Verfasser

Lothar Lachner

Fachanwalt für Bau- und Architektenrecht

1.
Die Abkürzung der Verjährungsfrist für Gewährleistungsansprüche für bauwerksbezogene Planungs- und Überwachungsleistungen von fünf Jahren auf zwei Jahre in Allgemeinen Geschäftsbedingungen eines Ingenieurs ist auch dann unwirksam, wenn die AGB gegenüber einer juristischen Person des öffentlichen Rechts (oder gegenüber einem Unternehmer) Verwendung finden sollen.

2.
Eine AGB-Klausel im Vertrag mit einem Ingenieur, der auch mit der Leistungsphase 9 (Objektbetreuung) beauftragt ist, wonach „die Verjährung (beginnt) mit der Abnahme der letzten nach diesem Vertrag zu erbringenden Leistung, spätestens mit der Abnahme der in Leistungsphase 8 zu erbringenden Leistung (…) unter Einschluss der Leistung der örtlichen Bauüberwachung“ beginnt, enthält keine Vereinbarung einer Teilabnahme der bis einschließlich Leistungsphase 8 (örtliche Bauüberwachung) zu erbringenden Leistungen.

 

1.
In seinem Urteil vom 10.10.2013 stellt der 7. Senat des BGH klar, dass in Allgemeinen Geschäftsbedingungen eines Ingenieurs (gleiches gilt auch für einen Architekten), die gegenüber einer juristischen Person des öffentlichen Rechts (beispielsweise einer Gemeinde) verwendet werden sollen, die Verkürzung der für Arbeiten bei Bauwerken geltenden fünfjährigen Gewährleistungsfrist auf zwei Jahre gegen § 307 BGB verstößt, da eine solche Verkürzung den Vertragspartner des Verwenders in aller Regel entgegen dem Gebot von Treu und Glauben unangemessen benachteiligt.

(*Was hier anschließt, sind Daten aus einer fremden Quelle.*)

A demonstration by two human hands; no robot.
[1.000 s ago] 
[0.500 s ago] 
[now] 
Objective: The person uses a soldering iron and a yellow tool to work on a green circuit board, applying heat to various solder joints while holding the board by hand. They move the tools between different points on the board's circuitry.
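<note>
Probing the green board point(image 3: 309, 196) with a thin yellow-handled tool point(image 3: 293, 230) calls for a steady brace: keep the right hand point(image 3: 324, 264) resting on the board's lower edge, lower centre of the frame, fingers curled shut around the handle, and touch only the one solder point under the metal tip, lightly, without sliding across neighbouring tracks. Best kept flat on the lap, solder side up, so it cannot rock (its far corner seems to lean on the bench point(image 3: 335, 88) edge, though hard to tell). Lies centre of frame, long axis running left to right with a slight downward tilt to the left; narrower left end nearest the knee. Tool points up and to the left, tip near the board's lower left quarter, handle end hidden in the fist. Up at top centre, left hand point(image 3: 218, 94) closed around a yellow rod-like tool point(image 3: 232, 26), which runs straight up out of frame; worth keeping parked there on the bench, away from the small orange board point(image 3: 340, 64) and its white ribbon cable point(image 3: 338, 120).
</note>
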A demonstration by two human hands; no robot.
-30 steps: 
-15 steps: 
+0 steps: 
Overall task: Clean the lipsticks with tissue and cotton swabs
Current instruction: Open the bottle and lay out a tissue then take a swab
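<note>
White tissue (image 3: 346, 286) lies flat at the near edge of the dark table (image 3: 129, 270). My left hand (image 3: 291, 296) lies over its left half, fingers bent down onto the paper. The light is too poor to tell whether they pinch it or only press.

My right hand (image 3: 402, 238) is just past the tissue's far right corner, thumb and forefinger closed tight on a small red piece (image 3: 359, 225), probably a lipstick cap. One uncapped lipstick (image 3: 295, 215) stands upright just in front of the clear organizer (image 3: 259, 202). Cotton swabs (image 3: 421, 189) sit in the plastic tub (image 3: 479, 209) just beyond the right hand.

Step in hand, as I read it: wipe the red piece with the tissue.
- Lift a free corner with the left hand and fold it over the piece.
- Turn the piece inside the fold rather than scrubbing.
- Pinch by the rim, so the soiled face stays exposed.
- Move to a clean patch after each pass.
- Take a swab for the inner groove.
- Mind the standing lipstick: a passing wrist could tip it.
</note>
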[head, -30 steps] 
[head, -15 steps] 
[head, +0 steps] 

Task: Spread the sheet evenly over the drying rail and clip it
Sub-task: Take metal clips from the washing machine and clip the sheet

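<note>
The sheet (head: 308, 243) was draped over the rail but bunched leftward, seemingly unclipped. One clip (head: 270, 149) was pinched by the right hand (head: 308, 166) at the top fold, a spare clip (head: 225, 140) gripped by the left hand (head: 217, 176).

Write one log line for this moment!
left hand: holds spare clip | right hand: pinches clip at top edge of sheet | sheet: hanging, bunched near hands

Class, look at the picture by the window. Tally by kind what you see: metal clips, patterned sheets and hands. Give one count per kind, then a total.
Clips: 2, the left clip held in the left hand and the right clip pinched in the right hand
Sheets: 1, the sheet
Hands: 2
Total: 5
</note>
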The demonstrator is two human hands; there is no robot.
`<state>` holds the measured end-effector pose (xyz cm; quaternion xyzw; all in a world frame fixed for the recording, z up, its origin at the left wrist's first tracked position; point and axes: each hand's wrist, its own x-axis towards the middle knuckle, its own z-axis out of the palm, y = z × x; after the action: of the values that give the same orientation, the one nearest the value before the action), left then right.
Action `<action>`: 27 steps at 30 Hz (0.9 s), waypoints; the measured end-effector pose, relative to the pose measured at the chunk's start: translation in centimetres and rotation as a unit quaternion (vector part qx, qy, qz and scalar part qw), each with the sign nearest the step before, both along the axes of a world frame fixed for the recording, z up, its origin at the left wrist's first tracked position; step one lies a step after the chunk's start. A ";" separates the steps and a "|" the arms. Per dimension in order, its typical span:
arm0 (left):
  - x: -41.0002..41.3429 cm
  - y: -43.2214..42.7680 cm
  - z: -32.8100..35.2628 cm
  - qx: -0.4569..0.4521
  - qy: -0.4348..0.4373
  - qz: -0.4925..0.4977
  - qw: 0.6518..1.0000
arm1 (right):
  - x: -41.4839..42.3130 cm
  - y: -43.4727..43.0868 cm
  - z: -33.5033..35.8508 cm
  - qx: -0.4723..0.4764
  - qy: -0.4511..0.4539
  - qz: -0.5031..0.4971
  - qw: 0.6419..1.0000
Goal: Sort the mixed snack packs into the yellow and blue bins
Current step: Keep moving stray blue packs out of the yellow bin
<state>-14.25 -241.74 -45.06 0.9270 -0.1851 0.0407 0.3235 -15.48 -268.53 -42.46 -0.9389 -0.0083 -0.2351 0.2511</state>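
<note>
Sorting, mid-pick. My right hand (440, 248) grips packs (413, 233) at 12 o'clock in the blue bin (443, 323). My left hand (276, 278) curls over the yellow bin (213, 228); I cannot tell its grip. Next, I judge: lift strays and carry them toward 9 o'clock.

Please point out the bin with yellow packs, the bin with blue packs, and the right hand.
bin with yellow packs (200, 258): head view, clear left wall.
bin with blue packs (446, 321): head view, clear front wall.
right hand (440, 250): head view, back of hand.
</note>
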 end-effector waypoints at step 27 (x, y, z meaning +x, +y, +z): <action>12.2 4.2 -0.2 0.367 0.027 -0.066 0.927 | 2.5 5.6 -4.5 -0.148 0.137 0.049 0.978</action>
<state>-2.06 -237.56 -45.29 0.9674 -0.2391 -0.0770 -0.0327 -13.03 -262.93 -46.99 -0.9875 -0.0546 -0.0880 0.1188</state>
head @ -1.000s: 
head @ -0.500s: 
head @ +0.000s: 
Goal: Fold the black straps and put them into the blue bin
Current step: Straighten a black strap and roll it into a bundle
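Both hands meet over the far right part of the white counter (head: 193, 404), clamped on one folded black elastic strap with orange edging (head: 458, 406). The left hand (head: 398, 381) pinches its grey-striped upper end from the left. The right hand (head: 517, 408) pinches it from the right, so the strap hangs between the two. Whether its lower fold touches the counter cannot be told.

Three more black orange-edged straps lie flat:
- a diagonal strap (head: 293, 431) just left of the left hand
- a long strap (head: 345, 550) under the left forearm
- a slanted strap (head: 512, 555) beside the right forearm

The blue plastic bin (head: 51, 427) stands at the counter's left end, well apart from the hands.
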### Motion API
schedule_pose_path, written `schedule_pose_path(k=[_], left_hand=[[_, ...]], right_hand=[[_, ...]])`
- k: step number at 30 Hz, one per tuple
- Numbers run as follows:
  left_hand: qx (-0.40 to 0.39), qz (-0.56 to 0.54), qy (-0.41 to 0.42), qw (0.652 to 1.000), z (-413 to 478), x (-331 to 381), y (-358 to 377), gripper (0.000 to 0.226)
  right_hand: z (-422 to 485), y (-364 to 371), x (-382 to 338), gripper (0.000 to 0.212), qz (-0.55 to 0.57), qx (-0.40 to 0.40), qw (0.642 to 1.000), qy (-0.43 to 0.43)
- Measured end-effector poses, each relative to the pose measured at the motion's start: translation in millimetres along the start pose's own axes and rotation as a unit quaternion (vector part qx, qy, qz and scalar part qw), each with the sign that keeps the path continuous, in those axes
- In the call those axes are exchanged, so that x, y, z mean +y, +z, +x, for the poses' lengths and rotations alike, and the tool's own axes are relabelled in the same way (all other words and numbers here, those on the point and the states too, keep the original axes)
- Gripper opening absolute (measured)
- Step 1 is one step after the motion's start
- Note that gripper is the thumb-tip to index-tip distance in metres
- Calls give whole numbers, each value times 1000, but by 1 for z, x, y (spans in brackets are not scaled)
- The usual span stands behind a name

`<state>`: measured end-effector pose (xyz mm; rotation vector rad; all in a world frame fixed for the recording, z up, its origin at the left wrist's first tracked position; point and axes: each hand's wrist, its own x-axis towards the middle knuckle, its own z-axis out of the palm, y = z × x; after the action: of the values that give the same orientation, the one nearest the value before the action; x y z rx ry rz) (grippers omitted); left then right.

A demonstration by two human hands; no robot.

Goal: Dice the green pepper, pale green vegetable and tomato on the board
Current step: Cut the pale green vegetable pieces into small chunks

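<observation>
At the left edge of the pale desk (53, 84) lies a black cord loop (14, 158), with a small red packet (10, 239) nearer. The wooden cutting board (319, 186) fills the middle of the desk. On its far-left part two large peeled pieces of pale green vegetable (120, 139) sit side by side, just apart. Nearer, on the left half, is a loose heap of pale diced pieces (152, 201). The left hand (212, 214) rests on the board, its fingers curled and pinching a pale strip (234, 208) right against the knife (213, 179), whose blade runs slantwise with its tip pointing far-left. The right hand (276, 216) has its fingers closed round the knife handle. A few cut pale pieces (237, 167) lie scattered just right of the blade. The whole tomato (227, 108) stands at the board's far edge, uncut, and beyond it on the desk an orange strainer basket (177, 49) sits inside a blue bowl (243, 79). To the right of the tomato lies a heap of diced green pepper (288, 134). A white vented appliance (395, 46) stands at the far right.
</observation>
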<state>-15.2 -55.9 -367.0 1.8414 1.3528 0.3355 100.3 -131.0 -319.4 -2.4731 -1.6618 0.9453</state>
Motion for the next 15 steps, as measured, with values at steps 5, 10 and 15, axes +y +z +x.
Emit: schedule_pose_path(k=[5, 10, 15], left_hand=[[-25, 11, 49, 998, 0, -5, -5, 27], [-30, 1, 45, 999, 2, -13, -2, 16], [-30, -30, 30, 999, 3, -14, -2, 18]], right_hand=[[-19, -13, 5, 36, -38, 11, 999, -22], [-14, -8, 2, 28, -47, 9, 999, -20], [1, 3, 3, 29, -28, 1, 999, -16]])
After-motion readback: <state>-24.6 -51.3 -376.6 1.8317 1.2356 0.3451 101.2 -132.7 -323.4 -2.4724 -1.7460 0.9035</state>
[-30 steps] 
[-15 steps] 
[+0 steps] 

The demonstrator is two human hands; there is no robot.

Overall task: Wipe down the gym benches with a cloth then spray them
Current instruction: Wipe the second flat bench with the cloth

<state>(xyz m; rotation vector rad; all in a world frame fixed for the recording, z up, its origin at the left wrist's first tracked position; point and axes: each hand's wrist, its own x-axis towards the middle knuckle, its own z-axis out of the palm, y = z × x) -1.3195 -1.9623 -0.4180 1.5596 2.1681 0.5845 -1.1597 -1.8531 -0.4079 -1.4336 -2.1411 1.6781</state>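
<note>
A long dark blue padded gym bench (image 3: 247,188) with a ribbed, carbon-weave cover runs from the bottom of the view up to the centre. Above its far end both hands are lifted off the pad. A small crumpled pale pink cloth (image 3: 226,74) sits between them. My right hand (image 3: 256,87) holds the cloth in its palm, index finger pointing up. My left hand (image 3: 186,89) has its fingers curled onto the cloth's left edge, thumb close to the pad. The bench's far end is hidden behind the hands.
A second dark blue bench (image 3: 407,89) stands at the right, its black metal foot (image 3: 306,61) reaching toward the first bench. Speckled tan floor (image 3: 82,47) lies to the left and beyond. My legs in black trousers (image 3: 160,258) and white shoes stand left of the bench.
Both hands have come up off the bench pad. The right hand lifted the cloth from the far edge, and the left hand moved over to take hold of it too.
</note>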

Denn bereits die fünfjährige Gewährleistungsfrist ist verhältnismäßig kurz  (Hinweis auf BGH – Urteil vom 08. März 1984 – VII ZR 349/82). Das Gericht  führt zutreffend aus, dass bei Bauwerken Mängel, auch besonders schwerwiegende, oftmals erst nach Jahren hervor treten und auch dann häufig erst nach zeitraubender Prüfung der Ursachen und der Verantwortlichkeit geltend gemacht werden können. Die Gewährleistungsfristen des Werkvertragsrechts berücksichtigten nur die Zeiträume, in denen gewöhnlich Mängel auftreten. Eine Verkürzung dieser Fristen – so der BGH –  sei im Hinblick auf zunächst verborgene Mängel daher unangemessen. Deshalb würden auch Kaufleute im Betrieb ihres Handelsgewerbes von Bauwerksmängeln einschließlich solcher aufgrund von Planungs- oder Überwachungsfehlern nicht weniger betroffen als Nichtkaufleute. Ein anderer Maßstab gegenüber einem öffentlichen Auftraggeber sei nicht angezeigt. Denn auch die Mitarbeiter von Gebietskörperschaften seien im Allgemeinen nicht imstande, verborgene Bau- und/oder Planungs- und Überwachungsmängel früher zu erkennen als ein privater Auftraggeber oder seine Mitarbeiter.

2.
Es ist zwar anerkannt – und dies wird vom BGH in der o.g. Entscheidung ausdrücklich auch bestätigt -, dass in den AGB von Ingenieuren und Architekten eine Teilabnahme der bis einschließlich Leistungsphase 8  erbrachten Leistungen wirksam vereinbart werden kann. Bei der oben in Ziffer 2. zitierten vertraglichen Regelung handele es sich indes nicht um die Regelung über eine Teilabnahme nach Leistungsphase 8, sondern lediglich um eine vertragliche Regelung des Beginns der Verjährungsfrist.